Спустя некоторое время, милейшая Ариадна Соломоновна рекомендовала меня в библиотеку по искусству при МОСХе.
Позднее в выставочном зале библиотеки на втором этаже я устраивала выставки художников, одной из запомнившихся была выставка графики Иллариона Голицына, особенно его серия «Пушкин». Но самым огромным моим сокровищем в то время были подборки «Апполона» и «Мира искусства», от них незримые нити протянулись до венского Secession, который я переступила в 1975 г.

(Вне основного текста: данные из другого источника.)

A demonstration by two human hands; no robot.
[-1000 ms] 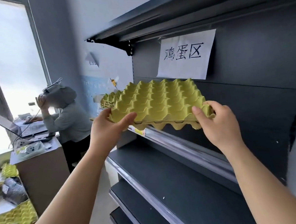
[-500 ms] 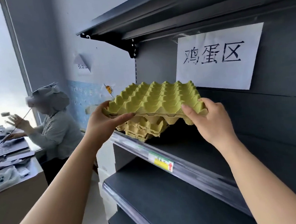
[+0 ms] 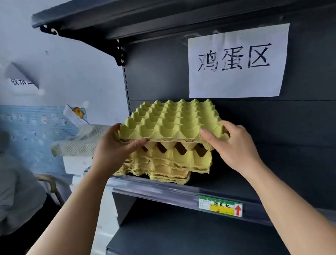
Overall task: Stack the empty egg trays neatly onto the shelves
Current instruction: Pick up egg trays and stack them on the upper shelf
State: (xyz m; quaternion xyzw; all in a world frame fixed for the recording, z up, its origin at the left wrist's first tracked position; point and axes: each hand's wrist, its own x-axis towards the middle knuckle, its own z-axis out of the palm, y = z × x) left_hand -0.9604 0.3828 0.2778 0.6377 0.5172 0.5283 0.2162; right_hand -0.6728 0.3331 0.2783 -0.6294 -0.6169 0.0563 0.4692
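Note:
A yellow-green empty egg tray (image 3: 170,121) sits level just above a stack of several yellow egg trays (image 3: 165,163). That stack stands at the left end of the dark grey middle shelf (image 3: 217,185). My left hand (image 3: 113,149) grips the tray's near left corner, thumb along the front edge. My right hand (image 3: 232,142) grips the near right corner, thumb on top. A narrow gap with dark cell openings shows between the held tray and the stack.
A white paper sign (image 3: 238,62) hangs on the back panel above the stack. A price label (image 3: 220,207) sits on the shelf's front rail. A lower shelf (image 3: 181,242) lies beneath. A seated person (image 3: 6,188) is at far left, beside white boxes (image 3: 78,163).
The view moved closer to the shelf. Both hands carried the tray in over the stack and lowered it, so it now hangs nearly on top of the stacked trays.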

Теперь о давешнем, о здешнем /хотя уже бережно, как иллюстрации огромной книги «Мироздание» из моего детства, переложенном матовой калькой, воспоминании/ – встрече в Париже с искусством Дана Соложева – художника, музыканта, поэта. А соответствие Соложева с Левиком – Baudelaire. Les Fleurs du Mal.
…Когда свистит январь, с цепи спустив Борея,
Для зябких ног твоих где взять хоть уголек?
Когда в лучах луны дрожишь ты, плечи грея,
Как для тебя достать хотя б вина глоток, –
Найти лазурный мир, где в жалкий кошелек
Кладет нам золото неведомая фея.
Возлюбив Бодлера, Даниил Соложев пожелал «прочесть» его кистью художника. Эти авторские листы Fleurs du Mal переворачивала передо мной незабвенная моя Лизочка, вдова Даниила Соложева, читая стихи Бодлера в оригинале, а я /про себя/ – Левика: «Когда метет метель, тоскою черной вея,..».
Вспомнили мы с Лизочкой и бодлеровское «Соответствие», уже в контексте отражений переселенцев, коими она и ее супруг стали в 20-х годах прошлого века, в тех, кто остался там, в Тамани (родных мест Лизочки) и отраженной в ней Лермонтова.
Звезды Бодлера перевоплощались в людей, люди – в звезды, камни становились животными, животные – камнями. Есть ли разгадка видения поэта? Мы можем только приблизить к себе соответствия, мне по сей день всепомоществует Вильгельм Вениаминович в Бодлере.
Первые тридцать лет жизни жила в Москве, следующие – в Вене.
Стихи пишу со дня похорон отца (с 18-ти лет).
Учась в ИНЯЗ/е, была в секции поэтов-переводчиков, которой руководили поочередно С.В.Шервинский и А.А.Штейнберг.
Покинув Дом литераторов, перешла к художникам: вначале работала в библиотеке по искусству, где в читальном зале устраивала выставки книжной графики; потом перешла в газету «Московский художник», писала статьи об искусстве, занималась экспозицией художественных выставок в залах МОСХ/а. Искусство не забывалось и здесь, в Вене: продолжала о нем писать, в том числе и работу о М.Ю.Лермонтове, и некоторые воспоминания о замечательных поэтах и художниках.
Но по-настоящему в небрежении оказались стихи (26 лет работала в венском МАГАТЭ).
В последние 5 – 6 лет наверстала упущенное: стихи – радость, которой отрадно делиться.